- **Exercise details**: For each line in the data below that has the word "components", copy that line.
----- Supplied entries -----
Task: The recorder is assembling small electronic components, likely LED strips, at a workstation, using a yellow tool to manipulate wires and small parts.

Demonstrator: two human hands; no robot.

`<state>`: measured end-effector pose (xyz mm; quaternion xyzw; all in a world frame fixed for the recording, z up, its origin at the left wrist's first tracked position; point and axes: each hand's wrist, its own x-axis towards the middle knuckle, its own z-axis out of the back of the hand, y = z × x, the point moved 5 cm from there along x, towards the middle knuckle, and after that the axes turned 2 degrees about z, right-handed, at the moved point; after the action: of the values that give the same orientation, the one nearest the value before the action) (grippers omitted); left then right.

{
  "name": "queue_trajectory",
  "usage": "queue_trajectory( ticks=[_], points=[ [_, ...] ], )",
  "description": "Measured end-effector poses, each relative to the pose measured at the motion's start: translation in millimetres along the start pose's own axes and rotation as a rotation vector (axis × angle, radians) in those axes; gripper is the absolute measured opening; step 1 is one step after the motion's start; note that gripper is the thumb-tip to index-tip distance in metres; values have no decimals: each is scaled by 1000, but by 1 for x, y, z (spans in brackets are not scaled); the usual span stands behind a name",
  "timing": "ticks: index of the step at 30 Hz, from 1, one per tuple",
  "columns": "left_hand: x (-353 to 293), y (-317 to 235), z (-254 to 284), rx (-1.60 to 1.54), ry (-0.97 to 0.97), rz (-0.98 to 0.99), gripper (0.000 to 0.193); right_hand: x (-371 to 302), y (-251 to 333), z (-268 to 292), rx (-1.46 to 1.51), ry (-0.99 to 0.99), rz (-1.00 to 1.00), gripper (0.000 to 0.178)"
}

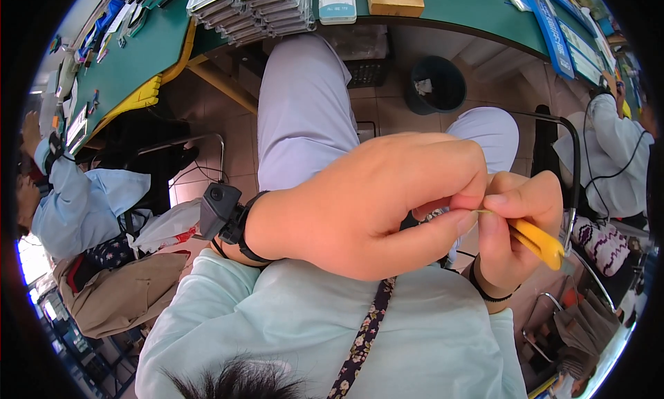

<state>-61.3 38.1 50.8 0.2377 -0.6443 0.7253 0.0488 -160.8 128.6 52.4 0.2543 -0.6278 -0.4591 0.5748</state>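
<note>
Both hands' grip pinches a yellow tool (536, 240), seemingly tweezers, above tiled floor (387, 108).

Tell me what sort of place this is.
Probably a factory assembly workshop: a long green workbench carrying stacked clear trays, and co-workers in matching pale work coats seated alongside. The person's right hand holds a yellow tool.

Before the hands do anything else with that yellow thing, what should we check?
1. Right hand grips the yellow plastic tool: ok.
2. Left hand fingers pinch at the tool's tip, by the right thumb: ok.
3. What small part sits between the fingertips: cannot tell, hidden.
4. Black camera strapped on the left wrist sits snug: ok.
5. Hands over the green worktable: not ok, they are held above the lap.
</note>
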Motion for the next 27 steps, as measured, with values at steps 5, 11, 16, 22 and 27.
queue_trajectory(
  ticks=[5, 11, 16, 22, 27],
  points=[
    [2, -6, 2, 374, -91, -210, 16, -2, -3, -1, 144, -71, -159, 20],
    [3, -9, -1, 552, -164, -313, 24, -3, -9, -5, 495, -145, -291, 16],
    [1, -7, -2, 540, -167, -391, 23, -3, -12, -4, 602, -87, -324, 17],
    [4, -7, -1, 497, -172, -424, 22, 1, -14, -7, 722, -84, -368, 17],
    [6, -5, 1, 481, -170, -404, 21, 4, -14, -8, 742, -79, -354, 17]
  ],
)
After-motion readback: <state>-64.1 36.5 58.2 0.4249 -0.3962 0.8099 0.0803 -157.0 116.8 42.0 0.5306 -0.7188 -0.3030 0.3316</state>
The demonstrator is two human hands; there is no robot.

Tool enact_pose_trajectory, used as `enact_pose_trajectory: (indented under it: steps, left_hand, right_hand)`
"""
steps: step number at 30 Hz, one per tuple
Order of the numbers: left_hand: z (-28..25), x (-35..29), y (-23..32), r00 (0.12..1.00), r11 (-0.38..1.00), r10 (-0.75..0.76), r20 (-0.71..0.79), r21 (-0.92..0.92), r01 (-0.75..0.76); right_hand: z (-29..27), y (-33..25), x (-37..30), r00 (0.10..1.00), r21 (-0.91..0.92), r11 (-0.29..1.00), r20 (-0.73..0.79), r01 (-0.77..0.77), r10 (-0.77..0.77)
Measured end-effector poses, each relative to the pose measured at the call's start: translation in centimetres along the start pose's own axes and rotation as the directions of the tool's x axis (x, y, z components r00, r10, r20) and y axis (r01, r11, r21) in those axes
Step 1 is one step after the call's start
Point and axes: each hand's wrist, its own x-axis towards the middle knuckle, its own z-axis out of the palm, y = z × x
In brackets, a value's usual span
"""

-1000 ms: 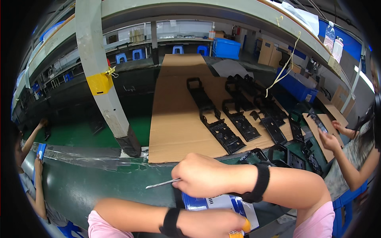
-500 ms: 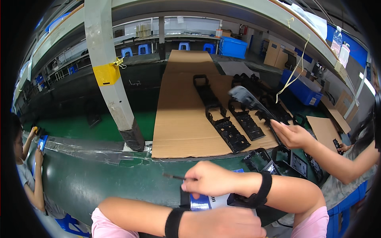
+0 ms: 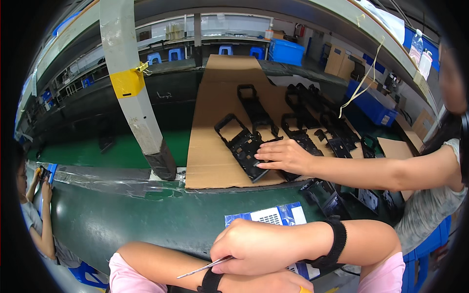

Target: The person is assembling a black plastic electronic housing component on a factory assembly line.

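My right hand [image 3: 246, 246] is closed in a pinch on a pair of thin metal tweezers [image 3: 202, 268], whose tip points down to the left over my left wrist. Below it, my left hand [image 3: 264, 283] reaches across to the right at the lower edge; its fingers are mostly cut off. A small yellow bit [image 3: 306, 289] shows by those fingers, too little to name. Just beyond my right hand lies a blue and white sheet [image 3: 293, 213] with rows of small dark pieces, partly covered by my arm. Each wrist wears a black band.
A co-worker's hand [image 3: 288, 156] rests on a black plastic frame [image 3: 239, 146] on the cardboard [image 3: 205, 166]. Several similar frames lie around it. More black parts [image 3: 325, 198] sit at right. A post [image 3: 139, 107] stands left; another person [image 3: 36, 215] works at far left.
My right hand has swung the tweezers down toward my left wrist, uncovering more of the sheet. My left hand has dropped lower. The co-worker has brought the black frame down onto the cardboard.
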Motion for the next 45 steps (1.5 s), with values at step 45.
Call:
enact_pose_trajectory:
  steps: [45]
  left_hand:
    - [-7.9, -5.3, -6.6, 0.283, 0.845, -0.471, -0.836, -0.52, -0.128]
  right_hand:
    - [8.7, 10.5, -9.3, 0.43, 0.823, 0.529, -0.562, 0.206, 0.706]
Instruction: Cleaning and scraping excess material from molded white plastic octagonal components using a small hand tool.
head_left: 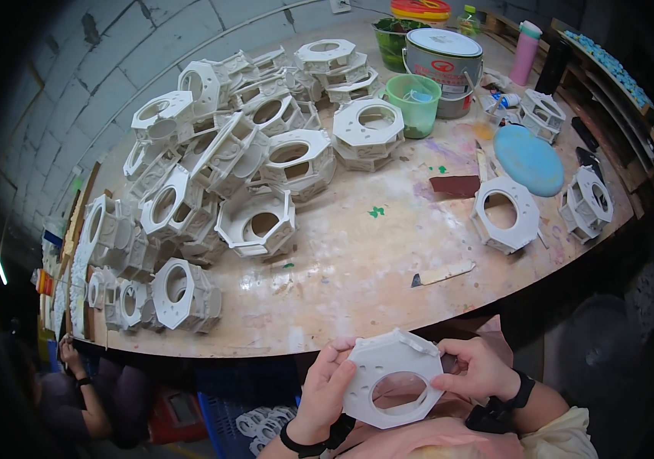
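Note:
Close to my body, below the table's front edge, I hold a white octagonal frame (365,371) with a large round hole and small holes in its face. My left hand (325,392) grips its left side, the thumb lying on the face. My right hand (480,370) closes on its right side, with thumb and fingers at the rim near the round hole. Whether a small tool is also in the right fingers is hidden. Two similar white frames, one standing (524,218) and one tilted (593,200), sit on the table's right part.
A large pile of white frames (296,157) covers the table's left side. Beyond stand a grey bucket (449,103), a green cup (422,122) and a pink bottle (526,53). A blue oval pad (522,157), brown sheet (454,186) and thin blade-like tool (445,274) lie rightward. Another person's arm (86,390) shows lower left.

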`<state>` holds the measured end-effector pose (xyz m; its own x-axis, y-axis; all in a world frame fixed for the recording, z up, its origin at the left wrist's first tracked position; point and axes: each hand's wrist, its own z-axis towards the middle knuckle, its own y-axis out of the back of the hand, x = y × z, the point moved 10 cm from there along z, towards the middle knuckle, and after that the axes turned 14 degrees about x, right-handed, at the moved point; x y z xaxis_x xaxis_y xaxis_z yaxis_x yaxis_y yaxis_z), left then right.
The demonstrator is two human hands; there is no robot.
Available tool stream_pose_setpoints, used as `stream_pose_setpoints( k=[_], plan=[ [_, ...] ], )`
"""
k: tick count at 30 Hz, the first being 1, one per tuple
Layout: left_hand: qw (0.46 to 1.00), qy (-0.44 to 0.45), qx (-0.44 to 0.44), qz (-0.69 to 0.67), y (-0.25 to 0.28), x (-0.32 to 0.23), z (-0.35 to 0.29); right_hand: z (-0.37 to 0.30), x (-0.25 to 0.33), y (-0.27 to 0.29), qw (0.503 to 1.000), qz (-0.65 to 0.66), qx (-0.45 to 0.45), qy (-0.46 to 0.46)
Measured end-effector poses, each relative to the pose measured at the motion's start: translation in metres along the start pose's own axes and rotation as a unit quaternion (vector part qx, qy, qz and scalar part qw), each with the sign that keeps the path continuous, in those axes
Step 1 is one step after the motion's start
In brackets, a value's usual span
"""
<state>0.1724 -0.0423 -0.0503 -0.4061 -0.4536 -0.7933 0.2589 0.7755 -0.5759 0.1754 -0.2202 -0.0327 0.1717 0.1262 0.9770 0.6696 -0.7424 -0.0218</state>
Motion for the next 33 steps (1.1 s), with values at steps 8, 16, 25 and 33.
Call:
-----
- **Solution to this task**:
Task: The recorder is assembling small electronic components, likely LED strips, at a workstation, using a yellow tool to manipulate wires and small parts.
Measured end-effector poses, each relative to the pose measured at the call's start: translation in centimetres along the start pose's own axes and rotation as the directions of the tool's x axis (x, y, z components r00, r10, r20) and y axis (r01, r11, r21) in those axes
Instruction: Cleaning and scraping excess material from molded white plastic octagonal components using a small hand tool.

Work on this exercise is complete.